--- What you should do ---
Transcribe the full listing so that each line reads as it does in the original.

--- Available data ---
-.-.-

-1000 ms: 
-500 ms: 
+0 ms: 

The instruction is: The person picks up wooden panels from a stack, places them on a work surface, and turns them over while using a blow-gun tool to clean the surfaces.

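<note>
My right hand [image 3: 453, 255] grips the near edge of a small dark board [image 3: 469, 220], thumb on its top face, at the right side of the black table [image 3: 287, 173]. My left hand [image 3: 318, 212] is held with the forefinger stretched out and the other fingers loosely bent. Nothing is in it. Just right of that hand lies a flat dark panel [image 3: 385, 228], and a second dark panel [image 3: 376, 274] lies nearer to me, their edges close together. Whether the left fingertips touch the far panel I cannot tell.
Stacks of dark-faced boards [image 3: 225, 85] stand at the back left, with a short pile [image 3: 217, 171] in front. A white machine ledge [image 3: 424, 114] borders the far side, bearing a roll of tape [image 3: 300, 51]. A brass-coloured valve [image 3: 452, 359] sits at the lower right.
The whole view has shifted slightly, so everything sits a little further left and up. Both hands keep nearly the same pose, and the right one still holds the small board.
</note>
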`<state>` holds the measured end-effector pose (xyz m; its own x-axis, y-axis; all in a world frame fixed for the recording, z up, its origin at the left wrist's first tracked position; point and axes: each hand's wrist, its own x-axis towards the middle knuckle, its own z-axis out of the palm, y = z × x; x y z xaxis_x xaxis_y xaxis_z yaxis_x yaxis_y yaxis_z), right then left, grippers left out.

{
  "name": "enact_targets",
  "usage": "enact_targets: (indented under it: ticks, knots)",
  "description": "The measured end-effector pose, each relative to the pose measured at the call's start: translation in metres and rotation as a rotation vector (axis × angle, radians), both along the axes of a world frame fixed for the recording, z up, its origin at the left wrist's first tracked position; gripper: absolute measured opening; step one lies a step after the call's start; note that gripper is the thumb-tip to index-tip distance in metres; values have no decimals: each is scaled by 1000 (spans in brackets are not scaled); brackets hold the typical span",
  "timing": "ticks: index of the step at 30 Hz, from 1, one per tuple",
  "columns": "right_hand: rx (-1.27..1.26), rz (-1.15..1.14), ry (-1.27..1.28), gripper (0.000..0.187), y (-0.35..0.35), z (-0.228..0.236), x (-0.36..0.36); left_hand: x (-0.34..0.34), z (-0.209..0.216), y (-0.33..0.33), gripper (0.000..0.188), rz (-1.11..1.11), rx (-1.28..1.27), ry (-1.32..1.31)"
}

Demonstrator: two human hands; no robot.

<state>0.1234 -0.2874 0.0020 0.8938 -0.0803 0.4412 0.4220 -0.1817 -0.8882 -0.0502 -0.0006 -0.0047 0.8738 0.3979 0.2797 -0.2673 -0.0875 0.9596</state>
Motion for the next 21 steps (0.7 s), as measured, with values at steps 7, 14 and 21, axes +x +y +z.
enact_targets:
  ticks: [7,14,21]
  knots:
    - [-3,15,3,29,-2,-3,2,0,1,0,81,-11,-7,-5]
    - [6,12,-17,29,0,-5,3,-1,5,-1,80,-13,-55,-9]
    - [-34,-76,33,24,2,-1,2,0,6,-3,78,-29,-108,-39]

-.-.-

--- Written solution ---
-1000 ms: 
-500 ms: 
+0 ms: 

The instruction is: The person picks up wooden panels from a stack, places them on a work surface, and turns them over while using a blow-gun tool to clean the surfaces.

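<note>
My right hand [image 3: 453, 255] grips the near edge of a small dark board [image 3: 469, 220], thumb on its top face, at the right side of the black table [image 3: 287, 173]. My left hand [image 3: 318, 212] is held with the forefinger stretched out and the other fingers loosely bent. Nothing is in it. Just right of that hand lies a flat dark panel [image 3: 385, 228], and a second dark panel [image 3: 376, 274] lies nearer to me, their edges close together. Whether the left fingertips touch the far panel I cannot tell.
Stacks of dark-faced boards [image 3: 225, 85] stand at the back left, with a short pile [image 3: 217, 171] in front. A white machine ledge [image 3: 424, 114] borders the far side, bearing a roll of tape [image 3: 300, 51]. A brass-coloured valve [image 3: 452, 359] sits at the lower right.
The whole view has shifted slightly, so everything sits a little further left and up. Both hands keep nearly the same pose, and the right one still holds the small board.
</note>
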`<state>` holds the measured end-effector pose (xyz m; its own x-axis, y-axis; all in a world frame fixed for the recording, z up, its origin at the left wrist's first tracked position; point and axes: each hand's wrist, its own x-axis towards the middle knuckle, its own z-axis out of the palm, y = z × x; x y z xaxis_x xaxis_y xaxis_z yaxis_x yaxis_y yaxis_z), right then left, grippers left out.

{
  "name": "enact_targets",
  "usage": "enact_targets: (indented under it: ticks, knots)",
  "description": "The measured end-effector pose, each relative to the pose measured at the call's start: translation in metres and rotation as a rotation vector (axis × angle, radians), both along the axes of a world frame fixed for the recording, z up, its origin at the left wrist's first tracked position; gripper: absolute measured opening; step one lies a step after the call's start; note that gripper is the thumb-tip to index-tip distance in metres; values have no decimals: each is scaled by 1000 (spans in brackets are not scaled); brackets hold the typical span",
  "timing": "ticks: index of the step at 30 Hz, from 1, one per tuple",
  "columns": "right_hand: rx (-1.27..1.26), rz (-1.15..1.14), ry (-1.27..1.28), gripper (0.000..0.187), y (-0.35..0.35), z (-0.228..0.236), x (-0.36..0.36); left_hand: x (-0.34..0.34), z (-0.209..0.216), y (-0.33..0.33), gripper (0.000..0.188), rz (-1.11..1.11), rx (-1.28..1.27), ry (-1.32..1.31)"
}

Demonstrator: two human hands; no robot.

<state>0.1234 -0.2874 0.0020 0.8938 -0.0803 0.4412 0.4220 -0.1817 -0.8882 -0.0502 -0.0006 -0.0047 0.8738 0.3979 0.2797 -0.2673 -0.0875 0.9596</state>
Motion for the next 21 steps (0.7 s), as measured, with values at steps 7, 14 and 21, axes +x +y +z.
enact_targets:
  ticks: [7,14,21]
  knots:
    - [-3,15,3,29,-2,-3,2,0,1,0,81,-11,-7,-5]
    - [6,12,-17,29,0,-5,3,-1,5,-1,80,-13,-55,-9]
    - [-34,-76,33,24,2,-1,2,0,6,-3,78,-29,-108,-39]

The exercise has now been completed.